Dias atrás, li em algum canto que "o
segredo de uma vida plena é se reinventar". Vó, isso é bonito, mas muito
doloroso. Nos últimos cinco anos, me reinventei tanto e me cansei tanto também
que, de presente pelos trinta, peço sossego. Quer dizer, mais sossego. Fernando
Sabino disse a Mário de Andrade, certa vez, que o que há de mais melancólico em
tudo é a gente saber que a mocidade vai acabar. Embora seja triste, não me
espanta. Muito do que fui já não sei se ainda sou. Talvez, não. E talvez seja
natural que eu não seja. Nessa loucura toda de se reinventar, me pergunto se
mudei muito ou se, inconscientemente, estou me reaproximando da minha essência.

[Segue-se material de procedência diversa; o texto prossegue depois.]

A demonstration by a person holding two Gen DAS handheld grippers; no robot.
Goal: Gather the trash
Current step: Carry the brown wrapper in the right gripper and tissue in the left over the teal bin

Sartre dizia que mudava para continuar o mesmo. Loucura mesmo é mergulhar
naquilo que Nietzsche pregou como o eterno retorno. Um dia tudo vai se repetir
tal como foi vivido?
Acho que diferentemente de Harry, de
"O lobo da estepe", livro que de algum modo subverteu minha estrutura psíquica,
fui levada a estar contente comigo mesma e com minha própria vida, dentro da
qual permiti (ou permitiram) que o homem e o lobo andassem juntos. Vó, apesar
do pai defender que todas as cartas estejam marcadas, ainda acredito que eu esteja
inventando meu caminho. Para mim, crer nisso diariamente significa minha pílula
de redenção. Tive de ajustar muitas rotas, você sabe, e sonhar outros sonhos,
mas permaneço disposta a viver por eles.
Nunca estive tão próxima dos meus
amigos. Aos trinta, com mais recordações em comum, os encontros são mais
fraternos e divertidos, mesmo que a ligação com alguns seja mais forte pelo
passado do que o presente. Vó, acho que hoje tenho menos convicções e,
tristemente, bem menos esperança na humanidade. Tenho medo de trazer filhos ao
mundo, apesar de estar convicta de que não me perdoaria por não trazê-los. Reconciliada
comigo mesma, encontrei um homem, com o qual – por entre luzes e sombras – vivo
o que sempre necessitei em matéria de amor. Descobrir o outro para
descobrir-se, esta é a travessia.
Aos trinta, Vó, fuço menos as
gavetas dos outros. Aos poucos, muitas das minhas vão deixando de ser lugares intocáveis.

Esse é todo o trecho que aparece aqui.